The moors must be beautiful in the summer and early fall, with all that heather blooming and the sky a bright blue, very Wuthering Heightish.  

Bronte Heather

Before Heathcliff, my only exposure to heather was from the window of an  tour bus in a downpour.   I was in Ireland in September where it rained every day – so why did my poor heather not survive?    The Irish heather (which was near a bog where they were cutting turf), was not nearly as stunning as the English heather in Downton Abby, the last episode of Season Five where they pack up the whole household and go grouse hunting at a castle on the moors and Mary and Edith meet their future husbands.    (You see, heather does inspire romance).   That was a beautifully filmed scene and inspired my mother to paint a picture called The Moors, which she included in her last art exhibit, (but then she has been known to paint shipwrecks from Poldark too).

The Moors - AMc

The Moors

 Victoria magazine is one of my favorite sources for inspiration, and in this past September issue they had a feature on Exploring the Bronte Legacy and the village of Haworth where they lived.  (September is always the British issue and there was also a Susan Branch picnic party in the Lake District for any Beatrice Potter fans). 

Victoria Bronte

Here are some of the pages, including the famous heather.

Bronte

We have Emily to thank for the popularity of heather, as we will forever associate it with her descriptions of the moorland in Wuthering Heights, as this quote attests,  “I have fled my country and gone to the heather.”   Although I have never been to England, I hope some day to put those words into action, as a literary tour is definitely on my bucket list. 

No wonder the Bronte sisters wrote such wonderful books, having that lovely vista to gaze at during their daily constitutional on the moors.  (Although no matter the scenery, I find that after a particularly fruitful writing session, a little walk can be beneficial for mulling things over).

Below, the steep cobblestoned streets of the small village of Haworth.

Bronte

Here’s the dining room table where they wrote their works of art and paced and plotted how to find a publisher, and no doubt discussed what to do about Branwell. Bronte

 The magazine article mentioned the 2017 PBS movie, To Walk Invisible, the story of the Bronte’s, which I watched and was somewhat disappointed in, although it is certainly worthwhile for any Bronte fan.   In truth I found the movie as dark and dreary as the moors must be on an overcast winter’s day.  There did not seem to be much joy in that household, but maybe I am confusing their rather bleak existence with that of the moors.     

I thought Charlotte and Anne well-cast, Emily miscast, and Branwell just plain annoying.   The movie ends with them walking on the moors after Branwell’s death, so it is not as depressing as if they had ended it later after they had all died.   But then their story is not a happy one.   I wonder if they would have traded their fame for more happiness and a longer life.   

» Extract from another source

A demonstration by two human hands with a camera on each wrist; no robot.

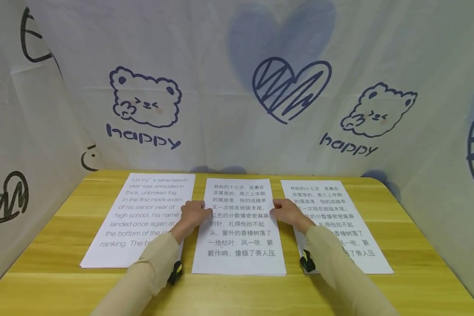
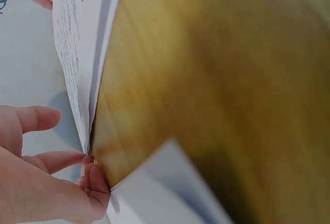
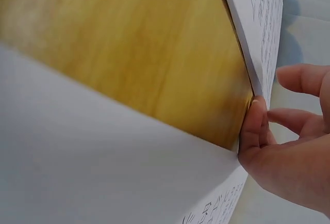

This year is the bicentenary of Emily’s birth in 1818.   Here is Emily’s small and cozy room with a wonderful window view, as befitting a genius at work.  

Bronte

Emily remains the most puzzling one, so reclusive, yet the creator of such a  stormy and passionate tale.   No doubt she drew inspiration from her beloved moors but perhaps it’s very wildness was a reaction to their isolated existence.   She had a lot of time to think and imagine.   Her novel was considered dark and disturbing and somewhat shocking at the time, while Charlotte’s more conservative Jane Eyre was the more popular.    In the movie there was a scene where Emily was talking about where she got the idea for Wuthering Heights, but she spoke so quickly I could not follow, and I have since tried to research it to no avail.  Although googling did reveal plenty of theories about Asperger’s syndrome, as it seems popular these days to slap anyone the least bit anti-social with that label (think Doc Marten).     There are plenty of books about Charlotte, (see postscript), but not so many about Emily or Anne (who I think of as the forgotten middle child).    After seeing disheveled, weak, whiny immature Branwell it seems unlikely he could have been the muse for such a strong character as Heathcliff.    (But would any sane woman want a Heathcliff in real life?  All that anger and rage and jealousy just creates a whole lot of drama and angst, and wasn’t he a bit too possessive?  Somewhat stalkerish?  Better to marry someone more stable and level-headed if you want a happy home life, but I suppose if a wild passionate affair is your aim, then Heathcliff is your man).    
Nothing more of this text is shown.